The leaves are palmately compound with five (rarely seven) leaflets, 10–25 cm long and broad. The flowers are produced in panicles in spring, yellow to yellow-green, each flower 2–3 cm long with the stamens shorter than the petals (unlike the related A. glabra (Ohio buckeye), where the stamens are longer than the petals). The twigs have a faintly rank odor, but much less so than the Ohio buckeye, A. glabra. The fruit is a smooth (spineless), round or oblong capsule 5–7 cm diameter, containing 1-3 nut-like seeds, 2.5-3.5 cm diameter, brown with a whitish basal scar.

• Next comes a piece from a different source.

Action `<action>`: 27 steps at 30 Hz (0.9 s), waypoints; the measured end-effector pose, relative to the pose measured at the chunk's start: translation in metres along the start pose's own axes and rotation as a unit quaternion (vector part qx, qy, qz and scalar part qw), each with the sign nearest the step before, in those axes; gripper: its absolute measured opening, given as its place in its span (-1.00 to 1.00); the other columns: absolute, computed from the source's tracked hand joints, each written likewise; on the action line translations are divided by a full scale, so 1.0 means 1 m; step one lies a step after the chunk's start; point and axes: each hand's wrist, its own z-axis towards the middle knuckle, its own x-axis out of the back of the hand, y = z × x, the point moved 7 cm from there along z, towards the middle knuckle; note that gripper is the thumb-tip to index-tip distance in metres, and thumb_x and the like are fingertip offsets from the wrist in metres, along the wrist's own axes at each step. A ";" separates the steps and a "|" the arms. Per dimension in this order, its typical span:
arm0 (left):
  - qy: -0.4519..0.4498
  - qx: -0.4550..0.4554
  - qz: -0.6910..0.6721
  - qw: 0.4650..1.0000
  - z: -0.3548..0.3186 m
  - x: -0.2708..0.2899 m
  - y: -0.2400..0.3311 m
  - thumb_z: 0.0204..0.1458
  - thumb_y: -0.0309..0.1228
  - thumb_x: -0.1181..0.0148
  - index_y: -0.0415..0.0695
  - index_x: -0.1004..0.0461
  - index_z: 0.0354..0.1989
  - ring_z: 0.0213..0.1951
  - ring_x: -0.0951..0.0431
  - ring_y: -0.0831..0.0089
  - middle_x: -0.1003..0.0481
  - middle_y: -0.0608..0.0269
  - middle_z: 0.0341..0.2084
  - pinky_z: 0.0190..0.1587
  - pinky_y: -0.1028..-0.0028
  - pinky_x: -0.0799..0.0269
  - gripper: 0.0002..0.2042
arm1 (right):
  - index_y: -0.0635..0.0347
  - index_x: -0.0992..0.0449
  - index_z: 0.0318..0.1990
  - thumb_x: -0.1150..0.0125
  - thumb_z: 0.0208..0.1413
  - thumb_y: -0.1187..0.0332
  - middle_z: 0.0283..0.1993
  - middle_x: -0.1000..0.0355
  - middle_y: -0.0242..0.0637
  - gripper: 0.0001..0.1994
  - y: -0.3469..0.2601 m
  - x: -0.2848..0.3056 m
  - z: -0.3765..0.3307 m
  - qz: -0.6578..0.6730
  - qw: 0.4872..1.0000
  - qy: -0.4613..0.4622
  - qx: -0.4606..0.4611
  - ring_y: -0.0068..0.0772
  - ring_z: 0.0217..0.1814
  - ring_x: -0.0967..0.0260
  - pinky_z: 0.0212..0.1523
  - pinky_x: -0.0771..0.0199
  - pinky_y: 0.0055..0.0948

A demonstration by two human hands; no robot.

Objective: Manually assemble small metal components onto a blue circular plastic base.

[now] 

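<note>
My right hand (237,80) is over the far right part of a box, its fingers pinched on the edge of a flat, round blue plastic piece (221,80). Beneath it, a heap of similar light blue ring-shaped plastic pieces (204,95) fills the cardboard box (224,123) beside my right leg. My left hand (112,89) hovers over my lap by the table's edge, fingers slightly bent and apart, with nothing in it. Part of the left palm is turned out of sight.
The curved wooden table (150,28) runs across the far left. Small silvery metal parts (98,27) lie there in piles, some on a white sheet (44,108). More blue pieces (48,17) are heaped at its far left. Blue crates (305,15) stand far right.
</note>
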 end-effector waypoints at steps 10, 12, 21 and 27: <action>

The fruit is poisonous to humans but can be made edible through a leaching process.
- "Aesculus Octandra Range Map" (PDF). United States Geological Survey. Retrieved 2008-03-06.
- Missouri Botanical Garden horticultural treatment: Aesculus flava . accessed 1.31.2013
- "RHS Plant Selector - Aesculus flava". Retrieved 11 June 2013.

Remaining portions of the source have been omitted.